§ Prompt: A single number is the answer: the count of lines in the listing below that contain "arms".

══════

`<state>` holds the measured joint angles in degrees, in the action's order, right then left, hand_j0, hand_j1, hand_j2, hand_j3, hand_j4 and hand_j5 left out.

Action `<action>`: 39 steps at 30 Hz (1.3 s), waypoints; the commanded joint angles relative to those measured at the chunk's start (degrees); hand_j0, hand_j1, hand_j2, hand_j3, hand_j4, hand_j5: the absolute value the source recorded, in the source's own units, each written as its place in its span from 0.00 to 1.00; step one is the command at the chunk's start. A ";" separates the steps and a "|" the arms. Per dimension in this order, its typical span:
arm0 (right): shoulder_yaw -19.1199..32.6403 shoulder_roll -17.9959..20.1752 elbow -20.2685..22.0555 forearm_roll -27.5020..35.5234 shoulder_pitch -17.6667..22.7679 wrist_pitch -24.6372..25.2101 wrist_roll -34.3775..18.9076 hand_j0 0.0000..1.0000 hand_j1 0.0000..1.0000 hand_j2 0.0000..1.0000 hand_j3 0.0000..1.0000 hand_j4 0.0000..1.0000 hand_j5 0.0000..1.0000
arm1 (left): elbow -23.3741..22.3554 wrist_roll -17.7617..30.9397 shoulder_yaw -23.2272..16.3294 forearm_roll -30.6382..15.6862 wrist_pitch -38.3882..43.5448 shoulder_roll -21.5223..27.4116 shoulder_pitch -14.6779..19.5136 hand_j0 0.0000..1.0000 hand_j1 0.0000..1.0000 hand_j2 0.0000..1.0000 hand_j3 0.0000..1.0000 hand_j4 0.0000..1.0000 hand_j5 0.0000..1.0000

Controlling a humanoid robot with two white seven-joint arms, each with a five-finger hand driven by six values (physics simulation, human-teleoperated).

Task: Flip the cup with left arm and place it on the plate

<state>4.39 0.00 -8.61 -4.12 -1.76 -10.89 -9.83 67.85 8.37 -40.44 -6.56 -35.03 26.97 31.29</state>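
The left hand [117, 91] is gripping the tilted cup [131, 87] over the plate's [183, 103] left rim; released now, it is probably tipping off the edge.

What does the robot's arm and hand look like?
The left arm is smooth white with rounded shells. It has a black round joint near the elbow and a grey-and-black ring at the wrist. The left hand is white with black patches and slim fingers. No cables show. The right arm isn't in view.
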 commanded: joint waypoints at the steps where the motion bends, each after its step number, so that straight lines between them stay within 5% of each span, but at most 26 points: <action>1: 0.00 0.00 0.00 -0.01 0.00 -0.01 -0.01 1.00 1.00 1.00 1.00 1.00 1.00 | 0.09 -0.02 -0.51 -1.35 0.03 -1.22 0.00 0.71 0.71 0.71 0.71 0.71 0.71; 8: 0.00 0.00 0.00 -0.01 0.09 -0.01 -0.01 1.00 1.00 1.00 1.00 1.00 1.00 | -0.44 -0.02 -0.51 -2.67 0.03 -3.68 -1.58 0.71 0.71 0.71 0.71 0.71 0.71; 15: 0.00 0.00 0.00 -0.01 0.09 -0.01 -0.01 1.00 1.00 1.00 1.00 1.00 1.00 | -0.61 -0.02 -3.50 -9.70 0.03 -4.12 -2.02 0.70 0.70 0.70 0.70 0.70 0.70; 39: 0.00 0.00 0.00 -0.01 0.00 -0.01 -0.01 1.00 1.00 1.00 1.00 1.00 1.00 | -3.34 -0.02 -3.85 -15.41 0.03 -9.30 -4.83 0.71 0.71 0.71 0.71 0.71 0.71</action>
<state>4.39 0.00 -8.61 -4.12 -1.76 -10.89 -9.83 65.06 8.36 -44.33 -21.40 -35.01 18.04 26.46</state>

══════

§ Solution to this exercise: 2